You cannot leave the city to be closer to nature, because the city is completely natural. You can, of course, leave the city to go into the countryside or even to the wilderness—thank goodness—but then you just go from one amazing part of nature to another. Human settlements have always and only co-existed with the rest of nature. If that coexistence were  not possible, then we would not be here.   
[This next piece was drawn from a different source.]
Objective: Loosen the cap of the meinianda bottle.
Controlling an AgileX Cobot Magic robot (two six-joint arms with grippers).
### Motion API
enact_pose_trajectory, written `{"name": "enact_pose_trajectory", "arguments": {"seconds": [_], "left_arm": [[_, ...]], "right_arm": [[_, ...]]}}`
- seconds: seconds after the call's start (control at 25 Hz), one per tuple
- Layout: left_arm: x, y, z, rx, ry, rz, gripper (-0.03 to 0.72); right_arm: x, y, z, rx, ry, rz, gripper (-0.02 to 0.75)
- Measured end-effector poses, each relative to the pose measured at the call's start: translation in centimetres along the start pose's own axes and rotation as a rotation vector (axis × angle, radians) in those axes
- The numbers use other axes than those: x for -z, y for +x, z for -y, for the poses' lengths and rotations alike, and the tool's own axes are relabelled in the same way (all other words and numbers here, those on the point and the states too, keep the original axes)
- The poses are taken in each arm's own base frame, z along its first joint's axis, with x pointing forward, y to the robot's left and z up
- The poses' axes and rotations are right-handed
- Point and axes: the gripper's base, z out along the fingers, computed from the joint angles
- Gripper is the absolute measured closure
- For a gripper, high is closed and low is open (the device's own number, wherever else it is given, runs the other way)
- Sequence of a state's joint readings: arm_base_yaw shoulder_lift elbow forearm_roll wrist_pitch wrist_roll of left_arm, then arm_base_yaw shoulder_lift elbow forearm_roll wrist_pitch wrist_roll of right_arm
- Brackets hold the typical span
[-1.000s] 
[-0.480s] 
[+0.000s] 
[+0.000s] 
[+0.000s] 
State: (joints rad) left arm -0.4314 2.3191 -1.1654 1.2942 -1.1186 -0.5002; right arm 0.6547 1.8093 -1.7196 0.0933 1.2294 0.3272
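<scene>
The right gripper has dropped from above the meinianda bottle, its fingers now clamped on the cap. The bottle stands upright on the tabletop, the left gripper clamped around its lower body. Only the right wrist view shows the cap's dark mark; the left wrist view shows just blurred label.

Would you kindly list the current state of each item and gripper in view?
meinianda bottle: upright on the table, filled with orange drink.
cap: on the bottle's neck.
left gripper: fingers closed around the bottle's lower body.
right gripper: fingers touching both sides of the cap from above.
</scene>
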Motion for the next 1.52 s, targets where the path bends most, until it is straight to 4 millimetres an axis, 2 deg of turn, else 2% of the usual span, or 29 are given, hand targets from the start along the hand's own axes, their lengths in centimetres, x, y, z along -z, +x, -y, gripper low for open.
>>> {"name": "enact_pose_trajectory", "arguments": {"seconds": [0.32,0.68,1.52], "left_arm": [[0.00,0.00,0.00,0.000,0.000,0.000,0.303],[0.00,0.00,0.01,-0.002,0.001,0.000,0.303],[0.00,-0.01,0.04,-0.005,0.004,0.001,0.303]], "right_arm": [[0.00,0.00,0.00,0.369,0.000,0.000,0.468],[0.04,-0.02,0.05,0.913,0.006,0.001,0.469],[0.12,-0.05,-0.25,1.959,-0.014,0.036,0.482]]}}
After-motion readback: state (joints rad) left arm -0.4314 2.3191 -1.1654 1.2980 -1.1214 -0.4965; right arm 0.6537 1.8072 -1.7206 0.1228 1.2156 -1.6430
Intelligence is nature’s greatest gift

Surely intelligence will emerge wherever conditions permit life to exist and evolve. Why? Because intelligence is of great advantage to life. When informed by eyes, ears, nose, or whatever senses, and in command of feet, hands, mouth, or whatever movable bits, intelligence confers a quantum leap in an animal’s ability to survive and reproduce. More than this, much more: The activity of intelligence constitutes an animal’s consciousness of itself within its environment. Life can now be enjoyed or suffered, the world can be loved or hated, we can laugh or cry.

Surely consciousness is, in ways we are just beginning to understand, the key to the mystery of life, the underlying destination of billions of years of ever-moving atoms, stars, planets, sunlight, and chemistry, the missing piece in the puzzle of existence. Our existence was contained in the instant of the Big Bang, or else we could not be here.  
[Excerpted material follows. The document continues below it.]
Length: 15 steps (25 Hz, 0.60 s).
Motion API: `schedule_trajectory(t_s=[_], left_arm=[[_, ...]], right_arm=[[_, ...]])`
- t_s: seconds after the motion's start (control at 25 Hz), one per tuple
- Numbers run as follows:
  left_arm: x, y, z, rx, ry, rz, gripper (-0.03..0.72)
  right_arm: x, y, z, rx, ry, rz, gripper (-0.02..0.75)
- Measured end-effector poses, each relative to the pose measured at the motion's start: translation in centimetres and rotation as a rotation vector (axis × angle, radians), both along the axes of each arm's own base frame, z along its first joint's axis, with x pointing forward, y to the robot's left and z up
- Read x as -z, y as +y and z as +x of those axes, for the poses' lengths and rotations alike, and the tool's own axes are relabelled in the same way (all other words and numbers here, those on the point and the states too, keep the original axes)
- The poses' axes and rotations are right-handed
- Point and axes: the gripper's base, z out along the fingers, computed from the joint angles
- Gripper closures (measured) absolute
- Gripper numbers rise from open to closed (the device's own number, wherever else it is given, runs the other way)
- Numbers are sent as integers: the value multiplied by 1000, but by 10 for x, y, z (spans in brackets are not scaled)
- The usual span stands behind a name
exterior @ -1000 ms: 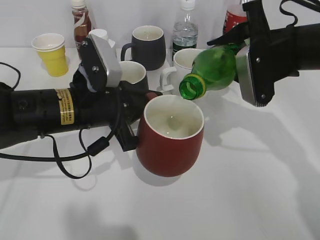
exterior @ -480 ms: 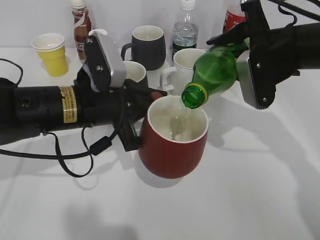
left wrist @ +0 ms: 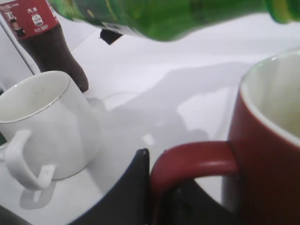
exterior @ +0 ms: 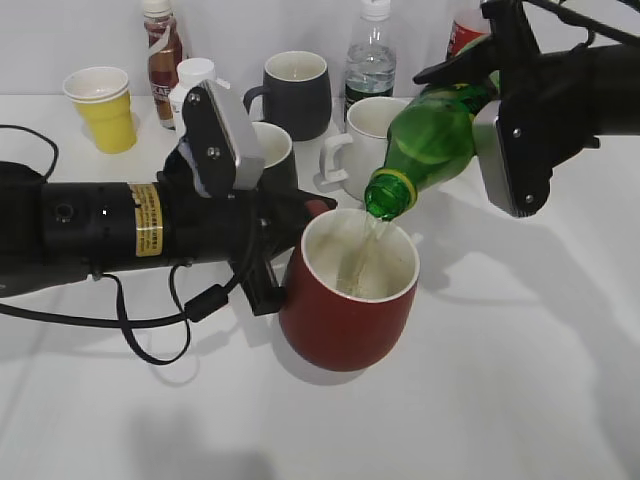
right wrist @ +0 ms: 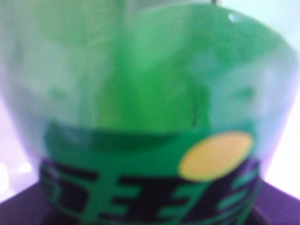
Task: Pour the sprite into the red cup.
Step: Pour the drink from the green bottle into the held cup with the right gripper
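The red cup (exterior: 350, 305) sits tilted at the table's middle, cream inside, with liquid streaming into it. My left gripper (exterior: 278, 262) is shut on its loop handle (left wrist: 197, 159); the cup's wall fills the right of the left wrist view (left wrist: 267, 154). The sprite (exterior: 430, 150) is a green bottle tipped mouth-down, its open neck just above the cup's rim. My right gripper (exterior: 495, 120) is shut on the bottle's body. The bottle fills the right wrist view (right wrist: 150, 108), hiding the fingers, and crosses the top of the left wrist view (left wrist: 159, 16).
A white mug (exterior: 365, 150) stands just behind the cup. Two black mugs (exterior: 297, 92), a yellow paper cup (exterior: 102, 107), a brown bottle (exterior: 162, 50), a clear water bottle (exterior: 370, 55) and a red-labelled cola bottle (left wrist: 42, 42) crowd the back.
The bottle has tipped further and its mouth has come down over the cup's rim; liquid now streams in. The left arm and the cup have shifted slightly right and toward the front.
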Motion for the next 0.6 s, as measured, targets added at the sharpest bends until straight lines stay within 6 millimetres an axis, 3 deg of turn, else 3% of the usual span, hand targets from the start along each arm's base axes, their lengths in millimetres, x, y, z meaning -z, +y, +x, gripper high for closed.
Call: schedule_trajectory(t_s=[0.6], left_arm=[[0,0,0,2,-1,5,639]], right_arm=[[0,0,0,-10,-25,-14,309]])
As the Earth’s most intelligent species—by far—we ought to give serious thought to the opportunities and hazards that lie before us. Shouldn’t we treasure and protect nature because we are of it and in it? Isn’t it, therefore, a mistake to drive a wedge between us and nature? Aren’t our riches just one small part of the riches of life as a whole?
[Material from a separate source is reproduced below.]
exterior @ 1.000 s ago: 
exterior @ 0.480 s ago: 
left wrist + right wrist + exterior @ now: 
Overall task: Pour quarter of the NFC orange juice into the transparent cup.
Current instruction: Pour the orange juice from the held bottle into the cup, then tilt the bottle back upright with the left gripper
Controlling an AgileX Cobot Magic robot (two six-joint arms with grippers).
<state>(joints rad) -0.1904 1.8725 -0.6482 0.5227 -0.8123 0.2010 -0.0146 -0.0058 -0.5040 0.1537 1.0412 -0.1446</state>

That is why I am not an environmentalist. That is why I reject adolescent apocalyptic fears of global warming, rising oceans, hurricanes and their ilk. Likewise for old men’s tales of sixth extinctions, population explosions, acid rain, peak oil, nuclear annihilation, and other global scares.

Now is not the time for Homo sapiens to lose its nerve or heart. Let us not head back towards our primitive form of life as hunter-gatherers. Now is instead the time for us to grow in strength and intelligence, to shoulder the responsibilities conferred on us by growing strength and maturity. It is up to us to provide intelligence for the whole of life. (This is presumed by environmentalists themselves in their domineering despair, by the way. But let us instead follow the light of hope rather than retreat into the darkness of self-negation.)  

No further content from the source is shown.